───── Material provided

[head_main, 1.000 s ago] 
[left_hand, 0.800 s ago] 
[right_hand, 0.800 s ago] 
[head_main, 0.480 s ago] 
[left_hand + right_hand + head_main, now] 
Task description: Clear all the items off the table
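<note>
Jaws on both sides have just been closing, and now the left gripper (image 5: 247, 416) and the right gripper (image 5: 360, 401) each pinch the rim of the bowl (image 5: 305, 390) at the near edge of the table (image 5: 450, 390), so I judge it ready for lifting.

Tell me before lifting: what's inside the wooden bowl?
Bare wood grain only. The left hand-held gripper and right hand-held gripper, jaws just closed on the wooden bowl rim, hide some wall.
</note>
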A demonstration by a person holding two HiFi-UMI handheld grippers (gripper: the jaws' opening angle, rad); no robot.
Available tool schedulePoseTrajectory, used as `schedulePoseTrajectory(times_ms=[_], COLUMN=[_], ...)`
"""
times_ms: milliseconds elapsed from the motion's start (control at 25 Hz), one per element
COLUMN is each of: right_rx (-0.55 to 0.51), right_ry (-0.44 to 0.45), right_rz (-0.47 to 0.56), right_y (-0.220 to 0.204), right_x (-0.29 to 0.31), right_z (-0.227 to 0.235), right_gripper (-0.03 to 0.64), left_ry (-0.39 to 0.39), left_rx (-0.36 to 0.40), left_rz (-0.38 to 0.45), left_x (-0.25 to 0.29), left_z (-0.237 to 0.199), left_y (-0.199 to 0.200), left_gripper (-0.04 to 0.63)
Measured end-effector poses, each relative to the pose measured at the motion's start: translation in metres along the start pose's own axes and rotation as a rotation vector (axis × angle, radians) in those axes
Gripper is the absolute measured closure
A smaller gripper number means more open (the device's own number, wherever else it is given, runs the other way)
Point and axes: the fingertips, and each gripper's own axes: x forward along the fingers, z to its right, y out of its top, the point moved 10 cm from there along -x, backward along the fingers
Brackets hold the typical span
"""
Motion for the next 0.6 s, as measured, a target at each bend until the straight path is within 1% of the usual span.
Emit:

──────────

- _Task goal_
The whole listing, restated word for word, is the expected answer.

- _Answer space_
[head_main, 1.000 s ago] 
[left_hand, 0.800 s ago] 
[right_hand, 0.800 s ago] 
[head_main, 0.480 s ago] 
[left_hand + right_hand + head_main, now] 
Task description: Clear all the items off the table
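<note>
Jaws on both sides have just been closing, and now the left gripper (image 5: 247, 416) and the right gripper (image 5: 360, 401) each pinch the rim of the bowl (image 5: 305, 390) at the near edge of the table (image 5: 450, 390), so I judge it ready for lifting.

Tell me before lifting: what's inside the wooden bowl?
Bare wood grain only. The left hand-held gripper and right hand-held gripper, jaws just closed on the wooden bowl rim, hide some wall.
</note>
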A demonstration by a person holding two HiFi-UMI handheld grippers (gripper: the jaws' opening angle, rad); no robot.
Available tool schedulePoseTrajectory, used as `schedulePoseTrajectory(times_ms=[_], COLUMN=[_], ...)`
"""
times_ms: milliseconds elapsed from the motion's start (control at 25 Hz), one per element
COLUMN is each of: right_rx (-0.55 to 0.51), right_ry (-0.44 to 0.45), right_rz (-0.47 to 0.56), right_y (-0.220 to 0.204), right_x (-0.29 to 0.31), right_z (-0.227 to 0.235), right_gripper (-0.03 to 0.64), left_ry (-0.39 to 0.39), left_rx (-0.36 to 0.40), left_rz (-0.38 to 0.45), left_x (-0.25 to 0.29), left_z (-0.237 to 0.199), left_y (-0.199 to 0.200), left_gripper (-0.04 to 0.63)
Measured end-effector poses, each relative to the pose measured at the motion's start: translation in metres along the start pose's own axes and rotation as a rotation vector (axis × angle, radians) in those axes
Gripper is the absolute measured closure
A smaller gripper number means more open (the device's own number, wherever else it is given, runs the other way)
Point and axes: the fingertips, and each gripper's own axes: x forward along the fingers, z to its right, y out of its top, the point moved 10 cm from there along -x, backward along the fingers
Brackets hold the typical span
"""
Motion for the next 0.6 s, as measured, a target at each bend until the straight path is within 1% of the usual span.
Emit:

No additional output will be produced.